The arrangement has already produced considerable symbolic fallout. Most notable was France’s decision to recall its Australian and US ambassadors in response to the AUKUS announcement of a nuclear-powered submarine program that spelled the end of French shipbuilder Naval Group’s multibillion-dollar contract with Australia. There are signs that this could lead to tangible setbacks for Europe’s cooperation in the Indo-Pacific. Paris has, for example, looked to frustrate progress on free-trade negotiations between the EU and Australia.
What’s most striking about these events is how they interrupted a years-long trend of intensifying engagement by Paris, Brussels and other continental capitals with the Indo-Pacific as both a region and a geopolitical construct. This interruption should be treated as a serious concern at both ends of the relationship, even if AUKUS might help alternatively bind a non-EU European country, the UK, and a global superpower, the US, to the very same region and construct.
The Indo-Pacific is an area of both vast and increasing opportunities and challenges, most of which are influenced by the continuing rise of China.

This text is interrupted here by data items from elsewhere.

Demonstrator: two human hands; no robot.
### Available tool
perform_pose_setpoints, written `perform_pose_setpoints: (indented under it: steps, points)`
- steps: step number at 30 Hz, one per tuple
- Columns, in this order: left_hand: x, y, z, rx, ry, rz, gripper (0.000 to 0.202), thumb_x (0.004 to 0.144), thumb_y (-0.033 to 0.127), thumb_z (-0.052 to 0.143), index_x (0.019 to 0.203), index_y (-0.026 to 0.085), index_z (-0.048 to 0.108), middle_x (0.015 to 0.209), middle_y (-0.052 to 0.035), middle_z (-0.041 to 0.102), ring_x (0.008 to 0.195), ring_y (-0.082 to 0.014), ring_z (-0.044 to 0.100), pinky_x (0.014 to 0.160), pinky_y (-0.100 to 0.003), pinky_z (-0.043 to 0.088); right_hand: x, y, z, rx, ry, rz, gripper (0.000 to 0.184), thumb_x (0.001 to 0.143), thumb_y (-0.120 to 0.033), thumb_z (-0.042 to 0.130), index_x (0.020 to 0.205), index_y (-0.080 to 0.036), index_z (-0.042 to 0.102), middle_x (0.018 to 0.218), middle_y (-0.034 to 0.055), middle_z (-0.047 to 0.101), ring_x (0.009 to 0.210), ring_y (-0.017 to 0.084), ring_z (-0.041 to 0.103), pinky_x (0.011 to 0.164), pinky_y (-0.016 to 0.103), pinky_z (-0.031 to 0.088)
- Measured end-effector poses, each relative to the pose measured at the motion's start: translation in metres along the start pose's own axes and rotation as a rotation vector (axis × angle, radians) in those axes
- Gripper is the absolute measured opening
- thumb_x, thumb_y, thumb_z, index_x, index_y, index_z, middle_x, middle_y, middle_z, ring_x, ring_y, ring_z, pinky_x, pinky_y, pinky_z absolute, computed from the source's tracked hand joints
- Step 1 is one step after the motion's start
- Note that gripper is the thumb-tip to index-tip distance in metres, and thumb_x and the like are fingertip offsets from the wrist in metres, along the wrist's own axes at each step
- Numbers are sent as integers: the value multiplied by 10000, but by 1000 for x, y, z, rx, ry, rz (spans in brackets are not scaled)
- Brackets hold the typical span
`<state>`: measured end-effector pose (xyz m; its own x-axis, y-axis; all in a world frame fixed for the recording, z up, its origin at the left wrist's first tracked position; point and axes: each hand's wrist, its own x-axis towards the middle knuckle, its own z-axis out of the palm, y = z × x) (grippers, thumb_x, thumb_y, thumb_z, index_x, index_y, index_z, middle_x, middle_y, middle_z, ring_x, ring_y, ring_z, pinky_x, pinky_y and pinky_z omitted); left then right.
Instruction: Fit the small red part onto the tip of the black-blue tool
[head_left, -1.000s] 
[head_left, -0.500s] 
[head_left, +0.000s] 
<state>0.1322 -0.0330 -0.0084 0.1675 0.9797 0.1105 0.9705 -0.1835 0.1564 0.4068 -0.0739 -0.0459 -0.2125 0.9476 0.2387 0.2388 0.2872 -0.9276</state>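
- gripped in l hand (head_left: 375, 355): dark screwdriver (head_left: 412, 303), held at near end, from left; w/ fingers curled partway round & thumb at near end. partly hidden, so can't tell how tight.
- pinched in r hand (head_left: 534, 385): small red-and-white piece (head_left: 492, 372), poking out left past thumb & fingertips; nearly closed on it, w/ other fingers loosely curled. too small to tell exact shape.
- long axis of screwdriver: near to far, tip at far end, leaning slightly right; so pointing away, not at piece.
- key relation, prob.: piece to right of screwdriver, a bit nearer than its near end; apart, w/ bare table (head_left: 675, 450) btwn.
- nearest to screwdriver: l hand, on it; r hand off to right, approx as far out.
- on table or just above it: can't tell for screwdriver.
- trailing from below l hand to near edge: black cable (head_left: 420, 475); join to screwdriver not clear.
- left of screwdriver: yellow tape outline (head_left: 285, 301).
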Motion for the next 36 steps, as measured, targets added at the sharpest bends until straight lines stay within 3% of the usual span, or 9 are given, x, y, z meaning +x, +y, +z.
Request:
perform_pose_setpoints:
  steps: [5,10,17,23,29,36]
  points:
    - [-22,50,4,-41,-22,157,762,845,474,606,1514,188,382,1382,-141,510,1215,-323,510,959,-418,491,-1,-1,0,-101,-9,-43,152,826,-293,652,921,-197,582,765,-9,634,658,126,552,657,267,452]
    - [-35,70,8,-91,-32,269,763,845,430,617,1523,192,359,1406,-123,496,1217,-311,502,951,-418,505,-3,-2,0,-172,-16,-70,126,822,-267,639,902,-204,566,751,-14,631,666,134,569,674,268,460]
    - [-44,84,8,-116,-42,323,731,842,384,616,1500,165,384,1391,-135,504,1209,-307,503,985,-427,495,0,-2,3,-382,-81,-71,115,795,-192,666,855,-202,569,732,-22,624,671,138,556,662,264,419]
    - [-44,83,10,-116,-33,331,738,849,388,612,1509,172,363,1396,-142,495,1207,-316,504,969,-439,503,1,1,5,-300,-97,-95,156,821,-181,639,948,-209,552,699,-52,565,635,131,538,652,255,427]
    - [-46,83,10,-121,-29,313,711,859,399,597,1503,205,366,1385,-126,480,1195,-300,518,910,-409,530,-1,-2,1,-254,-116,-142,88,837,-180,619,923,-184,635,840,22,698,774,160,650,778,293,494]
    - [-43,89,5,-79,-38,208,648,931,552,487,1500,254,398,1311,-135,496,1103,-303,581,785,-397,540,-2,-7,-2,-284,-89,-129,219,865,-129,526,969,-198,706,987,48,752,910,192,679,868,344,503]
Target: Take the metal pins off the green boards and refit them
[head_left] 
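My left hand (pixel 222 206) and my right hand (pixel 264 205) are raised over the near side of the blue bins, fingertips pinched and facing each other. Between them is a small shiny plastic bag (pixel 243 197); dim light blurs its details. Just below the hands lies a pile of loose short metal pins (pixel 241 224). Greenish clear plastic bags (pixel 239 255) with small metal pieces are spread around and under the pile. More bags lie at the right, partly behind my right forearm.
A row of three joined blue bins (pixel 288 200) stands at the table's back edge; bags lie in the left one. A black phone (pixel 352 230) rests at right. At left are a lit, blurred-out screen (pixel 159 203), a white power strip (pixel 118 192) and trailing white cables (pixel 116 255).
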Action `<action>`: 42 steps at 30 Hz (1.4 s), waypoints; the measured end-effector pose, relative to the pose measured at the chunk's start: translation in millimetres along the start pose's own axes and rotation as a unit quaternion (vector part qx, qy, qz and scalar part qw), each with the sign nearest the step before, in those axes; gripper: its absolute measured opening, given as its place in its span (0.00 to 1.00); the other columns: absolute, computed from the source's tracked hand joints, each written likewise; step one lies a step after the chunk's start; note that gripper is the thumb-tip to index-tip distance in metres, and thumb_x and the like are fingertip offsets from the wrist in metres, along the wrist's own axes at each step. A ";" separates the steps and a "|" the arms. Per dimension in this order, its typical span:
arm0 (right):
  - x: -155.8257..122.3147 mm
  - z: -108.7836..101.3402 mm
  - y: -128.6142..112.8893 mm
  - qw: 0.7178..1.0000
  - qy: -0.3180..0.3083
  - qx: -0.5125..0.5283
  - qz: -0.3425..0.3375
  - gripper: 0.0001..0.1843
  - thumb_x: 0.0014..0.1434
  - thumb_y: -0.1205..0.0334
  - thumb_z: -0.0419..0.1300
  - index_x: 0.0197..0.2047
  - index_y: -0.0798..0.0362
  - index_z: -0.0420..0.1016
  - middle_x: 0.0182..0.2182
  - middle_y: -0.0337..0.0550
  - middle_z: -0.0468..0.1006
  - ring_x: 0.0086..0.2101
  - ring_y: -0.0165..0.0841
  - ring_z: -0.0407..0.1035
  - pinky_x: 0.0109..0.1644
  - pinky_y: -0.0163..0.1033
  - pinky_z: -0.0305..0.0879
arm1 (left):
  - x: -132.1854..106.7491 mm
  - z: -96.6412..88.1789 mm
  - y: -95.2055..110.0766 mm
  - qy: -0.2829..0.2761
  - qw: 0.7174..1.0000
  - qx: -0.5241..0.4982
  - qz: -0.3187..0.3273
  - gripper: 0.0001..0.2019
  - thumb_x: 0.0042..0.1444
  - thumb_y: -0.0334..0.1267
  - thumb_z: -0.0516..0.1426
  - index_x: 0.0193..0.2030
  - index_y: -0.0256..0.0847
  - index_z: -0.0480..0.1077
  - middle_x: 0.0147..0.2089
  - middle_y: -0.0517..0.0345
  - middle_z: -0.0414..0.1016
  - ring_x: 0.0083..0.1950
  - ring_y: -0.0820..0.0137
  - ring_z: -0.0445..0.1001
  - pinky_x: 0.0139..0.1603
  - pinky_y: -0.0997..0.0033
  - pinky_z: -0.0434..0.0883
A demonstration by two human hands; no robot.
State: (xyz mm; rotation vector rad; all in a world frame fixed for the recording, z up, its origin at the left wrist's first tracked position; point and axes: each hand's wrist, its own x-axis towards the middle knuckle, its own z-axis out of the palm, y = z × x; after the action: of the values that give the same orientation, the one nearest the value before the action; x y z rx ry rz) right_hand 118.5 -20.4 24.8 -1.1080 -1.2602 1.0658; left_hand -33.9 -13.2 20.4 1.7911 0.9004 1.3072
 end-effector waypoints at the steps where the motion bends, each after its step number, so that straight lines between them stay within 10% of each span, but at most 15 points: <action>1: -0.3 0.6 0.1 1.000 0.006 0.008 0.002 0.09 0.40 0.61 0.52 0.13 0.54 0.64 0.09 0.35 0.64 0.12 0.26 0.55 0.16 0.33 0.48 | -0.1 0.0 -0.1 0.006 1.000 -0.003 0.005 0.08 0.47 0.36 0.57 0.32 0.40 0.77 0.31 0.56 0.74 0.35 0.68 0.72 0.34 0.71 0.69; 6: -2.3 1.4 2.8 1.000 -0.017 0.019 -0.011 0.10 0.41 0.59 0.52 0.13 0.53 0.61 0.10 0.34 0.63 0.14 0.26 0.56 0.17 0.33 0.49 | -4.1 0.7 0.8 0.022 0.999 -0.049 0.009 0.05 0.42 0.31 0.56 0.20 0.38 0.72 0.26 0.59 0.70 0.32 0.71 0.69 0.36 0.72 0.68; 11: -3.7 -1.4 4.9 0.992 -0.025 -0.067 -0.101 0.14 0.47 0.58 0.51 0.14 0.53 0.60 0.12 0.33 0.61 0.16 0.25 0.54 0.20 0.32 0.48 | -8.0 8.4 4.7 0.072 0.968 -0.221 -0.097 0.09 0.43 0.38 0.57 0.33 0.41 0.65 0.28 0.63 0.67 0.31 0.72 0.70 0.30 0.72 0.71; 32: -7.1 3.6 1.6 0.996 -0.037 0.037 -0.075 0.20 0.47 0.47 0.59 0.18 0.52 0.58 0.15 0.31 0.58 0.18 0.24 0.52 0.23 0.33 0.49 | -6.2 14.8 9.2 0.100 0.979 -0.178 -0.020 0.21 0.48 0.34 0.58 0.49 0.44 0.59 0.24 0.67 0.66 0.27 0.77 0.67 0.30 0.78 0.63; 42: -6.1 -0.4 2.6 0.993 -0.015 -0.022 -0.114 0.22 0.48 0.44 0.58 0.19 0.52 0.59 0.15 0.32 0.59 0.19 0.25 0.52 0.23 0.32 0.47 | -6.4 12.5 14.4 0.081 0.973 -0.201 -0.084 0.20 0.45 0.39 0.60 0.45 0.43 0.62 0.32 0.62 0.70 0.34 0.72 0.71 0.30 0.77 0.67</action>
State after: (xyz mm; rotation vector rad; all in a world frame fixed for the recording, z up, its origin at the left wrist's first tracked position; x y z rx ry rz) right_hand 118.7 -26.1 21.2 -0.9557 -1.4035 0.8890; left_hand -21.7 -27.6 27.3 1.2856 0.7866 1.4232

Responding to regional dynamics is inevitably improved through burden-sharing, particularly when it engages largely like-minded partners and can leverage shared membership of institutional arrangements such as the US alliance system.
The release last week of a key document in this process of engagement, the EU strategy for cooperation in the Indo-Pacific, was largely lost in the wake of the AUKUS announcement. It establishes the bloc’s priorities and intended mechanisms for engaging on critical regional issues. Its priorities include promoting economic development and integration, maintaining regional security, protecting international supply chains, and mitigating and adapting to climate change—all of which have resonance with Indo-Pacific governments to varying degrees.
The EU and its member states are actively pursuing partnerships with Indo-Pacific countries to advance common commercial and strategic interests. Though incipient, their engagement is well founded. France has a direct national interest through several of its overseas territories; 1.5 million of its citizens and most of its large exclusive economic zone are found in the Indo-Pacific. Others, such as Germany, and the EU as a whole, are acting with more generalised but still genuine concern for the health of their deeply connected economies and the international rules-based order.
European–Indo-Pacific partnerships have already advanced past the rhetorical stage. The German frigate Bayern, for example, is currently participating in joint military exercises in the region 20 years after Berlin last had an Asian naval presence. Diplomatic partnerships such as the France–India–Australia trilateral have also been formed. EU–ASEAN ties have advanced through several channels, laying the groundwork for potential game-changers such as a region-to-region free trade agreement.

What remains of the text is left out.